- _What you have to do_
From the first line to the last, copy the data exactly and drop the pictures.

── Dataset extract

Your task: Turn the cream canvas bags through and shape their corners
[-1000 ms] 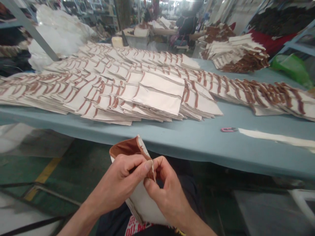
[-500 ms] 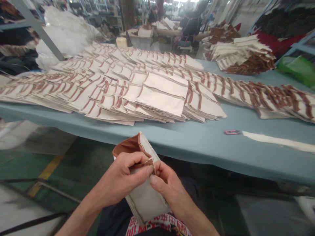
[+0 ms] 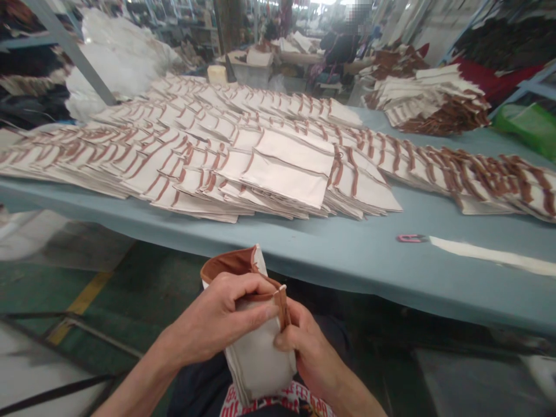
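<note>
- Gripped a cream pouch [image 3: 257, 360] in the left hand [image 3: 217, 319], fingers closed over its brown-lined top edge.
- Pinched the pouch's brown strap [image 3: 284, 308] with the right hand [image 3: 311, 358], fingers closed on it.
- Held the pouch upright over the lap, below the near edge of the bench [image 3: 339, 255].
- Faced rows of like pouches [image 3: 282, 174] fanned across the bench, with a pink clip [image 3: 408, 238] and a white strip [image 3: 490, 258] to the right.

Right hand [image 3: 304, 347] fingertips hidden behind pouch [image 3: 258, 359], strip [image 3: 490, 255] cut off
</note>
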Demonstrator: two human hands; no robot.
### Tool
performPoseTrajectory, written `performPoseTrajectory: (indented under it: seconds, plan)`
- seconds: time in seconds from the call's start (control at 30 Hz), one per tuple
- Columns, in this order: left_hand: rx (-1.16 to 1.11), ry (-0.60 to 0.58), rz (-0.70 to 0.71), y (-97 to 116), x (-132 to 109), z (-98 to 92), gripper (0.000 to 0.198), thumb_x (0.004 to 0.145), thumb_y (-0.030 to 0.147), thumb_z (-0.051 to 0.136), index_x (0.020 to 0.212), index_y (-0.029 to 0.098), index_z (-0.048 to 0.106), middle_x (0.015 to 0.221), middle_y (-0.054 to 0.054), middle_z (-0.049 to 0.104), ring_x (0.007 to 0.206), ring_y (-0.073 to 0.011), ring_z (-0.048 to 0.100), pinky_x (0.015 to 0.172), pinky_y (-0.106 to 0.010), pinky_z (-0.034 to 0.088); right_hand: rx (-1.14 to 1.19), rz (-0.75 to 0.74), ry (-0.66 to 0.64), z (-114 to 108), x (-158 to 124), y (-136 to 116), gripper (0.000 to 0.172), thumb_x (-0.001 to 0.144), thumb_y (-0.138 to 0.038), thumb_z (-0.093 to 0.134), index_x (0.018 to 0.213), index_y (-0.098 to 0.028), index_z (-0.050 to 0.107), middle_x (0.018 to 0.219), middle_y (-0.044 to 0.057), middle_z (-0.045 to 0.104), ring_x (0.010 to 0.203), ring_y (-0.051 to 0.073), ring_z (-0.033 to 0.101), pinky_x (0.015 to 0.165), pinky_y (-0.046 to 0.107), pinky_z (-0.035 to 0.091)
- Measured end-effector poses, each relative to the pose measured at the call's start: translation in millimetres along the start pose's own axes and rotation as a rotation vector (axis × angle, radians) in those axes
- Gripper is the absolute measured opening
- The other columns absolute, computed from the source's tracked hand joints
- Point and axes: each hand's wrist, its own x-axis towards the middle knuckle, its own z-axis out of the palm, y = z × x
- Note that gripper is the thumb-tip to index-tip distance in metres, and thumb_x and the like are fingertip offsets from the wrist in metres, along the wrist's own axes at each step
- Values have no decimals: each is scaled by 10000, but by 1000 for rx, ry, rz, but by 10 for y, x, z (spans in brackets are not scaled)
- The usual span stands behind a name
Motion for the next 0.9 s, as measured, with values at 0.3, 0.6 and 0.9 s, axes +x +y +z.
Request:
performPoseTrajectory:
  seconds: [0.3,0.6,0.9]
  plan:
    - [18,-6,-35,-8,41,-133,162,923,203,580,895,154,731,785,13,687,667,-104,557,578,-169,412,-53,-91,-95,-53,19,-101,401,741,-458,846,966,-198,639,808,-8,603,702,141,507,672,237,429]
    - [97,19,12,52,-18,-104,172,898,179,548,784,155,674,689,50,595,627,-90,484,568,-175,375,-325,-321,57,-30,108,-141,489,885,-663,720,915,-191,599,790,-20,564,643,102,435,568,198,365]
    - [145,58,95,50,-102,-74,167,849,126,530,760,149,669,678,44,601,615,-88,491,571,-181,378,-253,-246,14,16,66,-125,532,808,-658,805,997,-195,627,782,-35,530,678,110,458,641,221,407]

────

- _Task output_
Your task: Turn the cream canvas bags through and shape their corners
[-1000 ms] 
[-500 ms] 
[+0 ms] 
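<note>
- Gripped a cream pouch [image 3: 257, 360] in the left hand [image 3: 217, 319], fingers closed over its brown-lined top edge.
- Pinched the pouch's brown strap [image 3: 284, 308] with the right hand [image 3: 311, 358], fingers closed on it.
- Held the pouch upright over the lap, below the near edge of the bench [image 3: 339, 255].
- Faced rows of like pouches [image 3: 282, 174] fanned across the bench, with a pink clip [image 3: 408, 238] and a white strip [image 3: 490, 258] to the right.

Right hand [image 3: 304, 347] fingertips hidden behind pouch [image 3: 258, 359], strip [image 3: 490, 255] cut off
</note>
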Demonstrator: two human hands; no robot.
### Tool
performPoseTrajectory, written `performPoseTrajectory: (indented under it: seconds, plan)`
- seconds: time in seconds from the call's start (control at 30 Hz), one per tuple
- Columns, in this order: left_hand: rx (-1.16 to 1.11), ry (-0.60 to 0.58), rz (-0.70 to 0.71), y (-97 to 116), x (-132 to 109), z (-98 to 92), gripper (0.000 to 0.198), thumb_x (0.004 to 0.145), thumb_y (-0.030 to 0.147), thumb_z (-0.051 to 0.136), index_x (0.020 to 0.212), index_y (-0.029 to 0.098), index_z (-0.048 to 0.106), middle_x (0.015 to 0.221), middle_y (-0.054 to 0.054), middle_z (-0.049 to 0.104), ring_x (0.007 to 0.206), ring_y (-0.073 to 0.011), ring_z (-0.048 to 0.100), pinky_x (0.015 to 0.172), pinky_y (-0.106 to 0.010), pinky_z (-0.034 to 0.088); right_hand: rx (-1.14 to 1.19), rz (-0.75 to 0.74), ry (-0.66 to 0.64), z (-114 to 108), x (-158 to 124), y (-136 to 116), gripper (0.000 to 0.172), thumb_x (-0.001 to 0.144), thumb_y (-0.138 to 0.038), thumb_z (-0.093 to 0.134), index_x (0.018 to 0.213), index_y (-0.098 to 0.028), index_z (-0.050 to 0.107), middle_x (0.018 to 0.219), middle_y (-0.044 to 0.057), middle_z (-0.045 to 0.104), ring_x (0.010 to 0.203), ring_y (-0.051 to 0.073), ring_z (-0.033 to 0.101), pinky_x (0.015 to 0.165), pinky_y (-0.046 to 0.107), pinky_z (-0.035 to 0.091)
- Measured end-effector poses, each relative to the pose measured at the call's start: translation in millimetres along the start pose's own axes and rotation as a rotation vector (axis × angle, radians) in those axes
- Gripper is the absolute measured opening
- The other columns absolute, computed from the source's tracked hand joints
- Point and axes: each hand's wrist, its own x-axis towards the middle knuckle, its own z-axis out of the palm, y = z × x
- Note that gripper is the thumb-tip to index-tip distance in metres, and thumb_x and the like are fingertip offsets from the wrist in metres, along the wrist's own axes at each step
- Values have no decimals: each is scaled by 10000, but by 1000 for rx, ry, rz, but by 10 for y, x, z (spans in brackets are not scaled)
- The usual span stands behind a name
Motion for the next 0.9 s, as measured, with values at 0.3, 0.6 and 0.9 s, axes +x +y +z.
Request:
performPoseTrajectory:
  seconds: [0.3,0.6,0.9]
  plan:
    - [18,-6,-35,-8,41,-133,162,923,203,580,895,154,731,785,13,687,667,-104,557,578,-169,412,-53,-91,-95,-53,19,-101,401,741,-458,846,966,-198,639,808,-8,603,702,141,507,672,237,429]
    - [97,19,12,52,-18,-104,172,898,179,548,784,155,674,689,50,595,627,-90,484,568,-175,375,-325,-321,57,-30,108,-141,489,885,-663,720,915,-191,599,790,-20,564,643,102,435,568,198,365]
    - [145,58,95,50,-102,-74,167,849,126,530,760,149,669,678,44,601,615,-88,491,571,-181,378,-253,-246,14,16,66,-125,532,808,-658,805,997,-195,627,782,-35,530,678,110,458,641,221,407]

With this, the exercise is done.